- WHAT TO WORK ON:
Which lines of the listing hold the string "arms"? Show each of them.

---- STORED DATA

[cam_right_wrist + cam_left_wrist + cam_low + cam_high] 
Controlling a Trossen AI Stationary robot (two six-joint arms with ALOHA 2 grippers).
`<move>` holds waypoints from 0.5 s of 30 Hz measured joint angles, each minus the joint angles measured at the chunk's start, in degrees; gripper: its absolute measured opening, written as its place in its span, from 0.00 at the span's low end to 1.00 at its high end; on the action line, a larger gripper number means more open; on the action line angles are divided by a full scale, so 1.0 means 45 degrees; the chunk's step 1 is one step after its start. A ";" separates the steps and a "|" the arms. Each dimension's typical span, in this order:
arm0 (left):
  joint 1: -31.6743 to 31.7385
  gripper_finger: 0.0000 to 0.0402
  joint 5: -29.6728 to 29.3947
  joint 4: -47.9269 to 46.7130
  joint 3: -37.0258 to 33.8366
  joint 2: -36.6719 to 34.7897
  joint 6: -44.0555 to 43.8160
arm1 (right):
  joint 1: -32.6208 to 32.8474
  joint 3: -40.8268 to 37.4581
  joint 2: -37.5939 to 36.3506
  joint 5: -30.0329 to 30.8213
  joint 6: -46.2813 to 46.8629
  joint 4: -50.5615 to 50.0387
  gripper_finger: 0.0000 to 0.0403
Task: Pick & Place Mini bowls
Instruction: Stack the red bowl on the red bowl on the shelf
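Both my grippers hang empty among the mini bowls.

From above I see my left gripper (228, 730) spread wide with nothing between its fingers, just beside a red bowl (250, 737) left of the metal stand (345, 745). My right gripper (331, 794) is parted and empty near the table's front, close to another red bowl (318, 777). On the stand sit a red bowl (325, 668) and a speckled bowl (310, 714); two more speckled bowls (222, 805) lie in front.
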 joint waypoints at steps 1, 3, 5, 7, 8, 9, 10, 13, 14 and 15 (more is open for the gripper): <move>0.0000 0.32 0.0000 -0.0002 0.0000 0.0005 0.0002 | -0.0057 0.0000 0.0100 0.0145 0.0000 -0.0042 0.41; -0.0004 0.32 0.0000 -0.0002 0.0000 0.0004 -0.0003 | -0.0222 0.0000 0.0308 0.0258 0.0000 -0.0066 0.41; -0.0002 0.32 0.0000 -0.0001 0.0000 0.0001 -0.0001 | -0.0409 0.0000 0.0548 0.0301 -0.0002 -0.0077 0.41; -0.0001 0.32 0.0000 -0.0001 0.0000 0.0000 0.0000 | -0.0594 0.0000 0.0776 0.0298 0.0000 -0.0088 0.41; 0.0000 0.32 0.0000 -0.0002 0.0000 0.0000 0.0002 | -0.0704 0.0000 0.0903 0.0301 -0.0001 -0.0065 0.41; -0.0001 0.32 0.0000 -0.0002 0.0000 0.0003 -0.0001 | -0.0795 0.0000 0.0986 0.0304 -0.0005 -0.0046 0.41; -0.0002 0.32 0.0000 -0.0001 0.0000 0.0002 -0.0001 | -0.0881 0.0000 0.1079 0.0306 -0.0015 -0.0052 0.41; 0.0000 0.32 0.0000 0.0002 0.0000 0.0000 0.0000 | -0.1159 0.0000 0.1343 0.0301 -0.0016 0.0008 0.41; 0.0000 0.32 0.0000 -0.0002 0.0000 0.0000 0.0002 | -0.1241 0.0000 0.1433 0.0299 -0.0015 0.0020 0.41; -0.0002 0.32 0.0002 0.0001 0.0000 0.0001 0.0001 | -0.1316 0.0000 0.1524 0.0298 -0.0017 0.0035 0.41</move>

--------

- ANSWER TO THIS PROBLEM:
Controlling a Trossen AI Stationary robot (two six-joint arms with ALOHA 2 grippers).
`<move>` holds waypoints from 0.5 s of 30 Hz measured joint angles, each minus the joint angles measured at the chunk's start, in degrees; gripper: its absolute measured opening, written as its place in its span, from 0.00 at the span's low end to 1.00 at its high end; on the action line, a larger gripper number means more open; on the action line angles are divided by a full scale, so 1.0 means 45 degrees; the chunk's step 1 is one step after its start. A ";" separates the steps and a "|" the arms. Each dimension's typical span, in this order:

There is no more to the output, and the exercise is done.